Мертвая женщина играет на скрипке

22
18
20
22
24
26
28
30

— Вот и не шевелись. Сейчас горячего сладкого чаю тебе сделаю.

— С печеником?

— С печеником.

— Спасибо, пап. Ты самый лучший.

— Ну, выбирать тебе не приходится.

Собрал с пола мокрое и понес в ванную. Там, в полной остывшей уже воды ванне лежала Лайса.

Я почему-то в первую секунду решил, что она мертвая. Как-то она так лежала… Голая, скрестив руки на груди, глядя остановившимся взглядом в потолок. Волосы плывут черной медузой вокруг головы, над водой только лицо, в пупке стальная горошина пирсинга, над лобком та самая татуировка. Не обманули сны.

Я остановился, не зная, что делать, но она моргнула, и я понял, что жива. Хотя небольшой острый ножик рядом мне не понравился.

— Не смогла, — сказала она равнодушно и тихо. — Хотела, но не смогла.
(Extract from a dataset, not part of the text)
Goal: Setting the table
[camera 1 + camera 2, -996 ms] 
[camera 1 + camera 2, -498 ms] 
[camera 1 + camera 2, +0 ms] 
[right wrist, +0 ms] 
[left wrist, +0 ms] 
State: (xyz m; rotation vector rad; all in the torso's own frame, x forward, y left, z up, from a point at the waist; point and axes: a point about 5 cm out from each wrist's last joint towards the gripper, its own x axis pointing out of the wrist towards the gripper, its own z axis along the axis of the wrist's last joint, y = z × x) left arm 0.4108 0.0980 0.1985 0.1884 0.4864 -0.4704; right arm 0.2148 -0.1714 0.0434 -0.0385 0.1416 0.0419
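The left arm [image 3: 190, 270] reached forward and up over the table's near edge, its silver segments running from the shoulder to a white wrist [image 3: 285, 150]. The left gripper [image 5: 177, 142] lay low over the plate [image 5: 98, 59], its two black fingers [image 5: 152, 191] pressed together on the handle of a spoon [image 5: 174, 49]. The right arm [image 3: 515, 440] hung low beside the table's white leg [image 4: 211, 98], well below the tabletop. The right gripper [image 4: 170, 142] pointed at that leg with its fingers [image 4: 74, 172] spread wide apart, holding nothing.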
— Ну офигеть был бы сюрприз, — ответил я без сочувствия. — Но так тоже ничего. Ты лежи, лежи, я просто вещи принес в стирку. Не буду тебе мешать. Ножик подать? Кстати, разве тебе не полагается стреляться из табельного? Ты же офицер.

— Я не знала, что ему нужна девочка. Он обещал, что вернет тебе жену, и вы просто уедете.

— И ты поверила?

— Не совсем, — призналась она. — Но он обещал, что мы тоже уедем. Вместе. Мне так осточертел этот город.

— Это вряд ли, — сказал я, припомнив, как исчез в тумане преследуемый птицами Иван.

— Я поняла. Я сразу это поняла, когда вернулась и увидела, что Насти нет. Меня вызвали в управление, а он сказал, что все уже сделано, он отведет ее домой. Оказалось, что в управление меня не вызывали, какой-то глюк системы, я поехала домой, а ее нет, и Иван не отзывается. И я все поняла.

— Какая сообразительная, — хмыкнул я.

Я уже не злился на нее. Тяжело злиться на женщину, которая лежит перед тобой голой. Но и сочувствия к ее пиздостраданиям не испытывал ни малейшего.

— За такое не просят прощения. Я не знаю, как с этим жить дальше, — сказала она жалобно.

Я не растрогался и не сжал ее в объятиях. Во-первых, она голая и мокрая, а во-вторых, из-за нее я снова лишился жены и чуть было не лишился дочери.

— Поплачешь, погорюешь, да и заживешь себе. Ты не первая, кого мужик использовал и кинул, — ответил я равнодушно. — Если ножик тебе больше не нужен, то лучше вылезай, а то вода остыла. Простудишься еще.